WORK ITEM: Nothing but a number belongs in the answer: how many lines of the records below contain the string "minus".

MATERIAL FOR THIS TASK:
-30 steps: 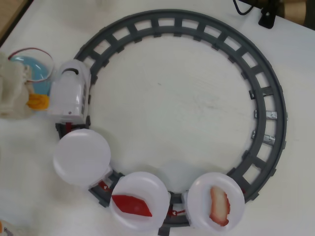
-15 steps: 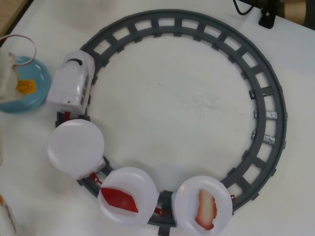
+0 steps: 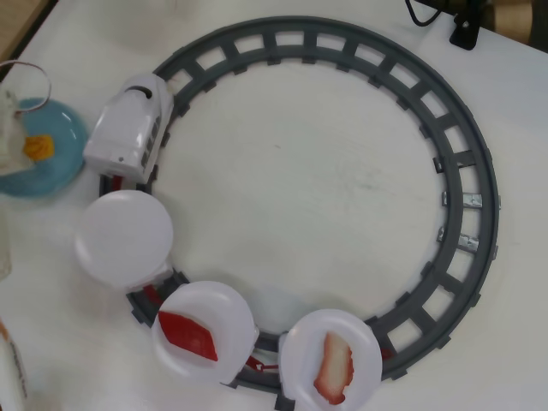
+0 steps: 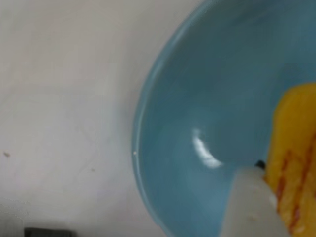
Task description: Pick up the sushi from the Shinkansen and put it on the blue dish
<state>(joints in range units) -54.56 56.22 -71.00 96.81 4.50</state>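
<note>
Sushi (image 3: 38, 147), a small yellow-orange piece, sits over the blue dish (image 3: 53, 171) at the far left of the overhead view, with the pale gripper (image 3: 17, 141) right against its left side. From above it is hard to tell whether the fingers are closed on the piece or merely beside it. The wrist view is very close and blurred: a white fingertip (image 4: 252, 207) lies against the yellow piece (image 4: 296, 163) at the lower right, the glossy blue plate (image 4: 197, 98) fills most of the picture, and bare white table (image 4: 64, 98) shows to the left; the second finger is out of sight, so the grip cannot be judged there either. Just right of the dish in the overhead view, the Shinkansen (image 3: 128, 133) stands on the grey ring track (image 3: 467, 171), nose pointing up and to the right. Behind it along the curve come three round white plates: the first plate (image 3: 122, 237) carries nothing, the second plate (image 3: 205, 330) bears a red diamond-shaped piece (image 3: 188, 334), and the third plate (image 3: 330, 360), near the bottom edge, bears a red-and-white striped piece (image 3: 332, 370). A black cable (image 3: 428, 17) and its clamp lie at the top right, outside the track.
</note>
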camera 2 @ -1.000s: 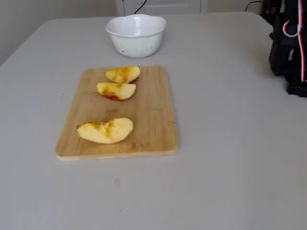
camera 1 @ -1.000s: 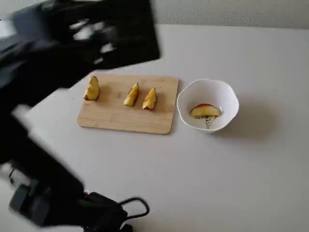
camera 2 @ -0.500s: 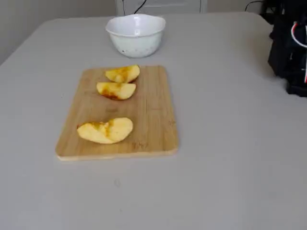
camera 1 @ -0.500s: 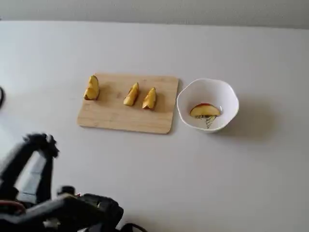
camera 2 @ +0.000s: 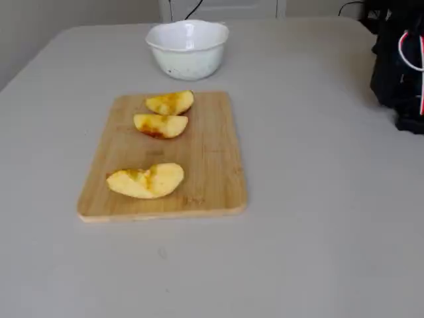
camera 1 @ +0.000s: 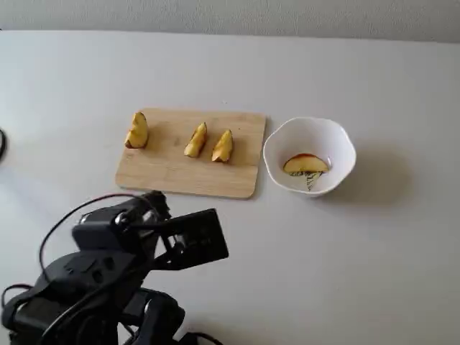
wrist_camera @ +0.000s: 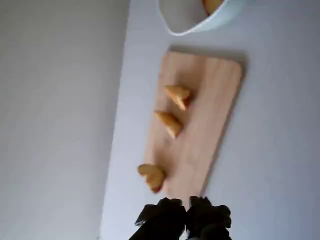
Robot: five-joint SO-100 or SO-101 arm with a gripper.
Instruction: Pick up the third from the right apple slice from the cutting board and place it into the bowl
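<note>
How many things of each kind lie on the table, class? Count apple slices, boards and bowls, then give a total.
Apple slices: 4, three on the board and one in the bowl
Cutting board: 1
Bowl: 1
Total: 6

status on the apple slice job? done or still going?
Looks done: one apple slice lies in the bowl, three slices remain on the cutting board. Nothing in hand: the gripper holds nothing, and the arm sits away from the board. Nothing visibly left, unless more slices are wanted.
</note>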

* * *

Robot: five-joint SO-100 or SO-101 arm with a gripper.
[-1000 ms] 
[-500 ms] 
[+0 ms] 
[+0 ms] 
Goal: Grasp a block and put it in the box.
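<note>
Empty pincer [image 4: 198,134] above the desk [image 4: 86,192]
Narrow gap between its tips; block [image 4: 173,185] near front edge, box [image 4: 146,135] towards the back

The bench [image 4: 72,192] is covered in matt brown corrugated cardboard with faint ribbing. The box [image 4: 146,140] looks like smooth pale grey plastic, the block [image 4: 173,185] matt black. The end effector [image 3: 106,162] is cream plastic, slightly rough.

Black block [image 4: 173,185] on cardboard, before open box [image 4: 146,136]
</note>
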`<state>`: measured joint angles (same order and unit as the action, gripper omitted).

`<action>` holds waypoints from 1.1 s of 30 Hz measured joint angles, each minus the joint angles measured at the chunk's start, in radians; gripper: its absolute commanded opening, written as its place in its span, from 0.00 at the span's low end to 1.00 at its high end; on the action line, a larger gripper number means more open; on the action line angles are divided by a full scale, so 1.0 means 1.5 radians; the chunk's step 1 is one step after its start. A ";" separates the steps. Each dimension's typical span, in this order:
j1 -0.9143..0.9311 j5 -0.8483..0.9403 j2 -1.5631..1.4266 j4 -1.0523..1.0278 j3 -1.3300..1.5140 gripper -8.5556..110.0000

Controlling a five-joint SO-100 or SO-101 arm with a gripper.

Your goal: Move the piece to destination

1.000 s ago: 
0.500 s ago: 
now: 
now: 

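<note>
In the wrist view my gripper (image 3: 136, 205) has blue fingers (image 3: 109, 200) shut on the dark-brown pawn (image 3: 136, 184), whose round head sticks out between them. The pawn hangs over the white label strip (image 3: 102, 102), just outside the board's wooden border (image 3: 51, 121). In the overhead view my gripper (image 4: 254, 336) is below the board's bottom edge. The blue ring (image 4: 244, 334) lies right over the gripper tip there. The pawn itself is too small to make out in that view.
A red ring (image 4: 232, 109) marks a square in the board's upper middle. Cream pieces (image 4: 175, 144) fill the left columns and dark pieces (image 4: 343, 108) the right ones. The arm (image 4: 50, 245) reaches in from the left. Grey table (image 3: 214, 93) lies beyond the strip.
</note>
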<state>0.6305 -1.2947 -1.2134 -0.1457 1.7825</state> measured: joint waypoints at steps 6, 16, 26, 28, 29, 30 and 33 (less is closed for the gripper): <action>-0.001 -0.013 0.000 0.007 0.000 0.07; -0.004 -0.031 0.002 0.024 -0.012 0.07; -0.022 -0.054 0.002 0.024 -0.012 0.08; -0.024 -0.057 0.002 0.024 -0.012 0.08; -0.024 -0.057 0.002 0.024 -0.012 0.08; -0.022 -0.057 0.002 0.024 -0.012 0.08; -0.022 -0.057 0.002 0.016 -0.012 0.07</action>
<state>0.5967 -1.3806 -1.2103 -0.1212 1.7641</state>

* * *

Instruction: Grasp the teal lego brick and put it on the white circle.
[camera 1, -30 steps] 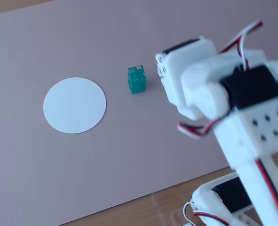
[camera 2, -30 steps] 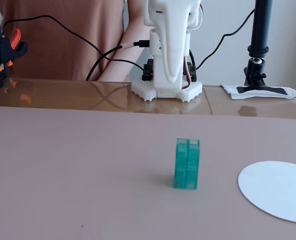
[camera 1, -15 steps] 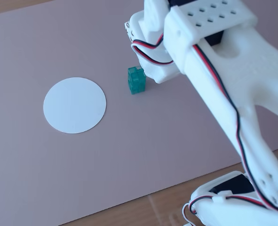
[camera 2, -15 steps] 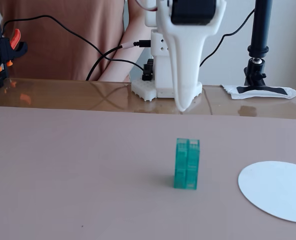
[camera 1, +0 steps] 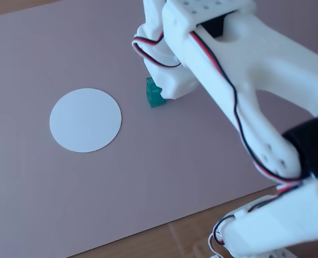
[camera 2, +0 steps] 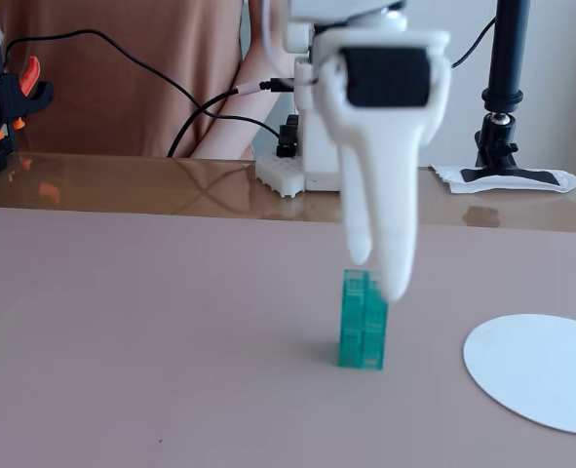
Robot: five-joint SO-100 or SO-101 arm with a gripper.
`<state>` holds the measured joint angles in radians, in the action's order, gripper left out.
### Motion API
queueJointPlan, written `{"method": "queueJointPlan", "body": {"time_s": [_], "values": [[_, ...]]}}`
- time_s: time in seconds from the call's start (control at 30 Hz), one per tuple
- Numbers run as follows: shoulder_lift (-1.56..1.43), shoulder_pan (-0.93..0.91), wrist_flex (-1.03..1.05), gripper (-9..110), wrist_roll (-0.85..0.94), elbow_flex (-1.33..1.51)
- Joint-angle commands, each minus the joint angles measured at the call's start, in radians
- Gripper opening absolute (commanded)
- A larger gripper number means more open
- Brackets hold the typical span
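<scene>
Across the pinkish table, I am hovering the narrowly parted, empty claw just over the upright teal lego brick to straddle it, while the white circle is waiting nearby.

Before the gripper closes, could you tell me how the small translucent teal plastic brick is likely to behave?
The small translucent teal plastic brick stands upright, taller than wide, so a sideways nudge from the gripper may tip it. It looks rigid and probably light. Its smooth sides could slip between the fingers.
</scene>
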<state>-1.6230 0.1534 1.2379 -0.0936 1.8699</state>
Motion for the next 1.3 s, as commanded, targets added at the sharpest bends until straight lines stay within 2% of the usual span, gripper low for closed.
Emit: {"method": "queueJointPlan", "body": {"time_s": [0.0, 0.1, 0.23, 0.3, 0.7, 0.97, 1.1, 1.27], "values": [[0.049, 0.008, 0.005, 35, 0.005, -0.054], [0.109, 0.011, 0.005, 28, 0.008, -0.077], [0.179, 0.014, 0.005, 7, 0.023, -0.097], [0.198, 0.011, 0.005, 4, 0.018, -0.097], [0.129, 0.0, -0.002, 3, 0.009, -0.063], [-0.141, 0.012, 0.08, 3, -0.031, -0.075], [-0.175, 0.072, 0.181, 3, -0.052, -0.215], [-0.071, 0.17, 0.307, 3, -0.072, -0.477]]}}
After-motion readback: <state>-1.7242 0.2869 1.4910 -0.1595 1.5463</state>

FINISHED EXERCISE: 2